126. National Intelligence Memorandum1

NIE 54/55–65


The Problem

To examine the domestic political situation and foreign policy trends in Indonesia and Malaysia, and to estimate the prospects of both countries and the probable course of their conflict with one another over the next year or so.


The principal development in Indonesia over the past year has been the sharply accelerated growth of the Communist Party (PKI) role [Page 271]in government. This trend is likely to continue as long as Sukarno is in control. Opponents of this trend are discouraged and intimidated; even the military has all but lost the will to resist. The longer Sukarno lives, the better will be the PKI chances of maintaining or improving its position following his death. (Paras. 2–11)
Sukarno’s campaign to destroy Malaysia, now in its third year, will almost certainly continue at varying levels of intensity. There is little prospect of an Indonesian military victory and Sukarno knows it. This realization has led him to denounce and harass the entire Western presence in Southeast Asia, and indeed in the Afro-Asian world. (Paras. 14–16, 21)
We look for a continuation of Indonesia’s hostile attitude toward the US, though chances are less than even that Sukarno will go so far as to break diplomatic relations. Ties with Communist China are likely to become closer, since Sukarno sees no immediate Chinese threat to Indonesian ambitions. The desire of the Indonesian military to continue receiving Soviet arms aid will probably induce Sukarno to maintain relatively friendly relations with the USSR. (Paras. 17–23)
If Sukarno dies or becomes incapacitated in the next year or so, the immediate successor government would probably be an ostensibly non-Communist coalition. The military would almost certainly exercise greater authority than at present, but would be unlikely to risk civil war to initiate a roll back of the Communists. Indeed, the Communists are already so entrenched that they could probably not be denied an important share in any successor government. (Paras. 12–13)
In Malaysia, existing political and racial frictions will intensify, but even if no settlement is achieved, we do not believe that this will lead to a breakup of the federation during the period of this estimate. The subversive threat to Malaysia is unlikely to bring down the present regime unless it is significantly weakened by Indonesian actions on a scale which we consider improbable. (Paras 24–33)
Malaysia is totally dependent on British military support and its foreign policy is closely allied to that of the UK and its Commonwealth partners. The UK, and to a lesser extent Australia and New Zealand, have committed a considerable military force to the defense of Malaysia. It will probably prove adequate to cope with likely Indonesian actions and to deter Sukarno from substantially bolder aggression. Nevertheless, Malaysia will continue to seek an even stronger US commitment to its defense. (Paras. 34–36)

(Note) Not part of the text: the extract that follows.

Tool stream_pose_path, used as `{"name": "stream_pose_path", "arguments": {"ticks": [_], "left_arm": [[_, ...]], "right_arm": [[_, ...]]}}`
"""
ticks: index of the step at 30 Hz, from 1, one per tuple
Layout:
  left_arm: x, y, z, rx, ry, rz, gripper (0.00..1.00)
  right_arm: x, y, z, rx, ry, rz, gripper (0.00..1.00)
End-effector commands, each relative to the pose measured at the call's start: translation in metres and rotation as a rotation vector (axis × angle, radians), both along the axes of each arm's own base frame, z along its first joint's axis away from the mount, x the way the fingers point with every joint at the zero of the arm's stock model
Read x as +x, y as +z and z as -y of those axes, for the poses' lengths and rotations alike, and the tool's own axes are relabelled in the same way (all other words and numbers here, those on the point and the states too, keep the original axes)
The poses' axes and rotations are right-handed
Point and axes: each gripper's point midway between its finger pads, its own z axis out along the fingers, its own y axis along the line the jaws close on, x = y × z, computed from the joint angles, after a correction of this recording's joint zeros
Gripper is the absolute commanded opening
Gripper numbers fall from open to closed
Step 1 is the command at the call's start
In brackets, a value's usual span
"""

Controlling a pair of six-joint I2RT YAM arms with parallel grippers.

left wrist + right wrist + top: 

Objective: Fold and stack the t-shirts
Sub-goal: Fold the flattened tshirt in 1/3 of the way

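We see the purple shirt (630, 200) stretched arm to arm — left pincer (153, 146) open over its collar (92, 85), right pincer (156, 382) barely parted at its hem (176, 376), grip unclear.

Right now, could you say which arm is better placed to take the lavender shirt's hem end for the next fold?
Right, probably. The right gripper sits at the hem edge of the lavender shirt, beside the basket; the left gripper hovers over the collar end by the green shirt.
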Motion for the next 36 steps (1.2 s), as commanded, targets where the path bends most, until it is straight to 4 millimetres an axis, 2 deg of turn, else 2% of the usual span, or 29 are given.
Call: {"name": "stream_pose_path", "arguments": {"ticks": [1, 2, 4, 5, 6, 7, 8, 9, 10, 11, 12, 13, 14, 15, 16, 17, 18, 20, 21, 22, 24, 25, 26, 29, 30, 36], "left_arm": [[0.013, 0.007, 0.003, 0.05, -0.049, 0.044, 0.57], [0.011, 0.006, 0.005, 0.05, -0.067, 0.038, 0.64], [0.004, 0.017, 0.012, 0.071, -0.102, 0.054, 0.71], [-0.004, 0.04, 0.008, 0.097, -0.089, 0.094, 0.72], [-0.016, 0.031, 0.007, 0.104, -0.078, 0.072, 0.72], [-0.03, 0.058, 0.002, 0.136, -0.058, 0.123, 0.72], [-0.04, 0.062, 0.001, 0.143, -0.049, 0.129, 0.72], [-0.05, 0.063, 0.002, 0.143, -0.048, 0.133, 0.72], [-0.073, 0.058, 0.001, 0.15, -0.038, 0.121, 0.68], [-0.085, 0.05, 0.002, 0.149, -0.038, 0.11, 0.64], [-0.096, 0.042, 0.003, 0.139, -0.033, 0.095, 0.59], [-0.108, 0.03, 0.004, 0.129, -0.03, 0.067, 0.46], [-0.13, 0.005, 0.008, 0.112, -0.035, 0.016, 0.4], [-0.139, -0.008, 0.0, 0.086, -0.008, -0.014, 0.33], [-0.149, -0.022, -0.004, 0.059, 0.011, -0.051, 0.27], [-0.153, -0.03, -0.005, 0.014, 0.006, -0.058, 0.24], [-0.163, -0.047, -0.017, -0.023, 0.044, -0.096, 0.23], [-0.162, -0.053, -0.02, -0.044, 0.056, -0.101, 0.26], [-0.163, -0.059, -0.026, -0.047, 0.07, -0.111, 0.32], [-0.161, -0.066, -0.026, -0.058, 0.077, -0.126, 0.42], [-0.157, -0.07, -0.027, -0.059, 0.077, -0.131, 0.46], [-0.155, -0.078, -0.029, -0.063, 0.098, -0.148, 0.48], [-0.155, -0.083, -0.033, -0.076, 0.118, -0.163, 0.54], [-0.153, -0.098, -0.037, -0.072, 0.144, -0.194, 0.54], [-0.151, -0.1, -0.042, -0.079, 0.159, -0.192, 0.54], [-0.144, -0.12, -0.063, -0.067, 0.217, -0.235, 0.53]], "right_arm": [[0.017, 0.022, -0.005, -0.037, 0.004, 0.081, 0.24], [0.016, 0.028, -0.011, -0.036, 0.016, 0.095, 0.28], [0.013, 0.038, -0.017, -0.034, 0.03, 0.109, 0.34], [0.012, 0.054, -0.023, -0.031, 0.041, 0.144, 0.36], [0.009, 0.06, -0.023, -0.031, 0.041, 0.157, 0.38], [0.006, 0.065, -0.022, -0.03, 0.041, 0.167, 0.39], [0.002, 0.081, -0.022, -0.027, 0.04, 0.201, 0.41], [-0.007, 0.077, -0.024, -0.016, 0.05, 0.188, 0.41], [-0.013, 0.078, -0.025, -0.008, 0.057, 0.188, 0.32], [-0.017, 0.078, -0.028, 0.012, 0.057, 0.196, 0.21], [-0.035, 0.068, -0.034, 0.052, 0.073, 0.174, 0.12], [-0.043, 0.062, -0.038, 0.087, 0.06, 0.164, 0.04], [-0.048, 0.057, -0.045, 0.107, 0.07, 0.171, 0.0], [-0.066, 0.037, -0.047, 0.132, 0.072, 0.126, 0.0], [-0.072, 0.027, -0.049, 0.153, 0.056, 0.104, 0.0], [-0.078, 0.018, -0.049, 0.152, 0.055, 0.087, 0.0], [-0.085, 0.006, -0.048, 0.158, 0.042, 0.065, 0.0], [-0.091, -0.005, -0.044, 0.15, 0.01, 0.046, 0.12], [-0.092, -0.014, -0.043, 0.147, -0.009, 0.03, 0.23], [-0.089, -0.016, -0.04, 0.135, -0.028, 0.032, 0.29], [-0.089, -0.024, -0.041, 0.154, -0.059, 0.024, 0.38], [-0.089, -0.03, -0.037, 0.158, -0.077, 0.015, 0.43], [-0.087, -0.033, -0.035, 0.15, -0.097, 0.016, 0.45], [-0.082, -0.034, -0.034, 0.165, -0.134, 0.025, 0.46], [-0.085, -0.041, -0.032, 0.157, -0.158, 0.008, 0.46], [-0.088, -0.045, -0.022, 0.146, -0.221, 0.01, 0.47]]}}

[Here follows the Discussion section of the estimate.]

  1. Source: Department of State, INR/EAP Files: Lot 90 D 165, NIE 54/55–65. Secret; Controlled Dissem. The Central Intelligence Agency and the intelligence organizations of the Departments of State, Defense, and the NSA prepared this estimate, which was concurred in by the members of the U.S. Intelligence Board on July 1, except the representatives of the AEC and FBI who abstained on the grounds that the topic was outside their jurisdiction.